Copy out each line of the material that includes the word "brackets".

Dataset excerpt.

- - - - - - -

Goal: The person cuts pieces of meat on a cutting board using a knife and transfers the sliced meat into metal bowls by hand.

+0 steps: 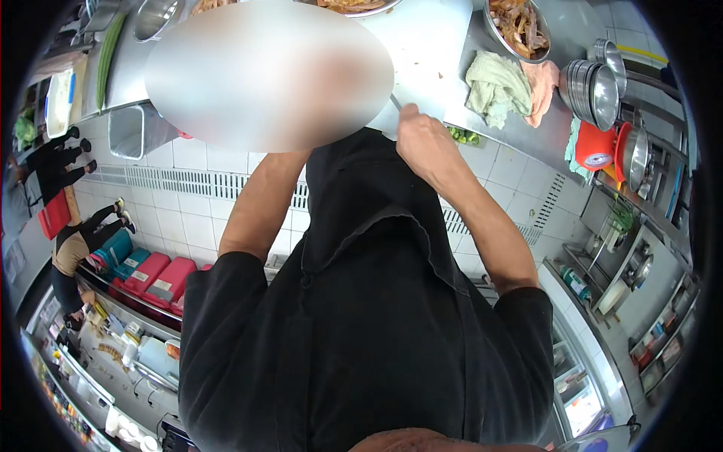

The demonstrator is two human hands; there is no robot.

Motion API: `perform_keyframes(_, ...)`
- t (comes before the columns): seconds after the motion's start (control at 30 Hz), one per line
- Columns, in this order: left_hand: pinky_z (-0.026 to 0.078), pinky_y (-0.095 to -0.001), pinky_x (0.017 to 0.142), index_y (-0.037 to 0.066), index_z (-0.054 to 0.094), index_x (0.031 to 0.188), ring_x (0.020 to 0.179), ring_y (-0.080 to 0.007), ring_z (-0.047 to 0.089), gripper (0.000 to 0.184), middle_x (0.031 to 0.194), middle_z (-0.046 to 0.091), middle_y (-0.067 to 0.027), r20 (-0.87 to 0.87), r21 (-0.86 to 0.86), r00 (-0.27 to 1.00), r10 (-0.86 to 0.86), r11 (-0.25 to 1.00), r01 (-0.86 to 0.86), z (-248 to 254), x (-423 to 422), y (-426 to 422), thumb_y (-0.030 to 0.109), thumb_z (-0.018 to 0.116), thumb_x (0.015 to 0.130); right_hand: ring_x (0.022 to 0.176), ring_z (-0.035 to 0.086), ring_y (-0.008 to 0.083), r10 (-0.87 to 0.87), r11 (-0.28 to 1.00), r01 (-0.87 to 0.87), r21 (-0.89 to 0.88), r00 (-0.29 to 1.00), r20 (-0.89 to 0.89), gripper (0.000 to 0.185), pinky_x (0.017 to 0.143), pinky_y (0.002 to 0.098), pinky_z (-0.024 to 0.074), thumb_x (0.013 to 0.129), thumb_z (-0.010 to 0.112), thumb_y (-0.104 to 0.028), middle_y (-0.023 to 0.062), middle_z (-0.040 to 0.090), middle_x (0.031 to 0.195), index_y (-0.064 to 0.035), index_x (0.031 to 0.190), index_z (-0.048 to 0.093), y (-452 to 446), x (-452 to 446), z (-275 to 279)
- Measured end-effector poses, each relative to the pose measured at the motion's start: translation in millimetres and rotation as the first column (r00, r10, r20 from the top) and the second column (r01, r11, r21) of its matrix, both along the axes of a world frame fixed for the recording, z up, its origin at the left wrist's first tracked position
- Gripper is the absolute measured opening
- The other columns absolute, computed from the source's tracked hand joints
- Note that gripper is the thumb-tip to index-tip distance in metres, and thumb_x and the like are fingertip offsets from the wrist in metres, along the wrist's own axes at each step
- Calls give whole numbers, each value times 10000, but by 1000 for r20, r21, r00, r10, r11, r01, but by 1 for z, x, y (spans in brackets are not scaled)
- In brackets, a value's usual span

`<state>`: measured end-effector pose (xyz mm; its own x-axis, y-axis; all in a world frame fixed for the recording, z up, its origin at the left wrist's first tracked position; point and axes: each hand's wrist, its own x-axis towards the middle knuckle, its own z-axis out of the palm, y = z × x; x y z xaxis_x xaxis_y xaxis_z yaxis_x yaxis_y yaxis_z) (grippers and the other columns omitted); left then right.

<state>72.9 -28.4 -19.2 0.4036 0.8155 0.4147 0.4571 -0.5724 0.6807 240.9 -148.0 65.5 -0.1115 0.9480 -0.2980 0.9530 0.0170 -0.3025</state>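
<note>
My right hand (427, 142) is closed at the near edge of a white cutting board (433, 38). A strip of grey metal blade shows beside its fingers, so it appears to grip a knife (395, 101), mostly hidden. My left forearm (265, 197) reaches up into a large blurred patch, which covers my left hand and whatever it touches. Small brown scraps lie on the board. At its far edge stands a dish (369, 10) of brown food pieces. Just beyond my right hand, chopped green vegetables (463, 136) show below the counter edge.
A metal bowl (547, 47) of brown, meat-like pieces stands at the right. Nearby lie a green cloth (497, 84) and a pink cloth (540, 87). Stacked metal bowls (595, 90) sit farther right. A long green vegetable (110, 64) lies left. Other people stand at the far left.
</note>
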Motion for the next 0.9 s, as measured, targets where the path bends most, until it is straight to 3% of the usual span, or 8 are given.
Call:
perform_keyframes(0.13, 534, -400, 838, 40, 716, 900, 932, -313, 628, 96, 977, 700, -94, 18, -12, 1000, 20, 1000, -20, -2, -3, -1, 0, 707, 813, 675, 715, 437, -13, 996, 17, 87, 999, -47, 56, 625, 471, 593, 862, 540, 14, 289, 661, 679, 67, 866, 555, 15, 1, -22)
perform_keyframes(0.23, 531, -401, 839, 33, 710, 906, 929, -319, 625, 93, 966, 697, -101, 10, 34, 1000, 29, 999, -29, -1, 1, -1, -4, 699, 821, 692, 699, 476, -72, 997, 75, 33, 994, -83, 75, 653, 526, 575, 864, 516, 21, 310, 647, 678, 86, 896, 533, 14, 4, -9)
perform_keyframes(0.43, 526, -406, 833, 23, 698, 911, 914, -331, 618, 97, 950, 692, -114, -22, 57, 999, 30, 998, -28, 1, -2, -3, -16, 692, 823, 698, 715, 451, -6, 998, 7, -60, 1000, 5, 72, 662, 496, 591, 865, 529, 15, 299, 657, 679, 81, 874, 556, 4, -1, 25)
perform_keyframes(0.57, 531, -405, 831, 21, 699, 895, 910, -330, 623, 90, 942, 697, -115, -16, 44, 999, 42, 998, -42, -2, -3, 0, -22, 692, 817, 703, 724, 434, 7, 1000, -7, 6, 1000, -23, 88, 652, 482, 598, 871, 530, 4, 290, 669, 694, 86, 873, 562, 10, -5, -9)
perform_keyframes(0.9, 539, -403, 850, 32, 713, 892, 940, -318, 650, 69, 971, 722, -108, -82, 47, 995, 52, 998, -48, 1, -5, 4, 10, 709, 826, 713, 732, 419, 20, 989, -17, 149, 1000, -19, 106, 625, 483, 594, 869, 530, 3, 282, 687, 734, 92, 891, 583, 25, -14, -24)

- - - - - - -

Exercise result.
- Calls give whole numbers, each value times 10000, but by 1000 for r20, r21, r00, r10, r11, r01, but by 1 for z, x, y (spans in brackets are not scaled)
- In brackets, a value's usual span

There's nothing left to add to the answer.